Most aluminium foils are made of 99.0% - 99.5% industrial pure aluminium. Usually, the higher the purity, the lower the tensile strength and the greater the elongation. Increasing the content of impurities can increase the tensile strength of the recruits, while the elongation decreases. However, when the purity of aluminium is too low, the brittleness of the material increases, and the calendering performance becomes worse. It is easy to produce pinholes, which is not suitable for rolling thin products.
(2) Impurities in industrial pure aluminium are usually Fe, Si, Cu, Mn, Ti, B, C, etc. Some impurities are inherent, while others are deliberately added.
(3) There are always Fe-Si-Al compounds in the second phase and compound industrial pure aluminium.

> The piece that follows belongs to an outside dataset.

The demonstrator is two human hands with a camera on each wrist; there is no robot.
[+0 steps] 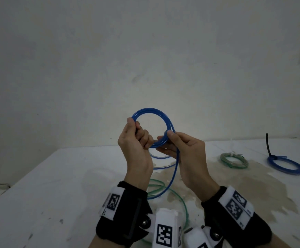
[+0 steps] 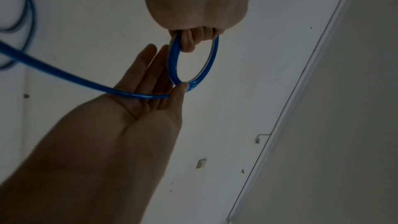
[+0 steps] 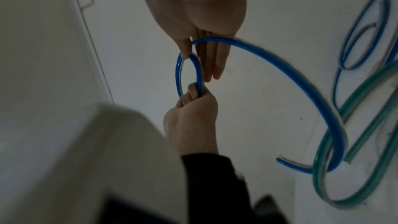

The second phase existing after casting and homogenization is close to equilibrium. It is difficult to change the type, shape and quantity during cold-bonding, and will be preserved in the final foil products. The type of the second phase, particle size, shape, distribution and quantity will have an important impact on the strength, processability, fatigue resistance, decay resistance and other properties of the material. Especially for double-zero foil, the grain thickness is usually larger than that of the box, the grain size is two-dimensional distribution [56_58], the number of adjacent grains is less, and the grain boundary is plane network distribution. Compared with bulk materials, the second phase is more likely to affect the mechanical properties of the box.
(4) When the original grain size is relatively large, especially twins, the twin structure has strong directionality. It is difficult to break up during cold rolling. The hardening rate of the coarse grain area is high and the deformation is difficult, which makes the structure and properties of the box uneven. The rolling shape is difficult to control, and even the strip breakage may occur. After annealing at 0.5 after cold rite, the coarse grains will still be coarse and uneven. In addition, white strips will be produced on the surface, and the pinhole rate of the product will be increased. Therefore, the average grain size is generally less than 70 ^ 011 . But it does not mean that the smaller the grain size, the better. Although grain refinement can increase the plasticity of the material, it also increases the deformation resistance. The hardening degree of the milk is high and it is difficult to produce thinner box.
(5) Adding grain refiner (Al-Ti-B or Al-Ti-C) to the pot solution and introducing heterojunction nucleation can refine the microstructure of caster, reduce the hot cracking tendency of ingot and improve the homogeneity of the structure, especially for rolled or extruded profiles, which can obviously improve the surface quality and processing performance of the deformed products. Reduce surface defects.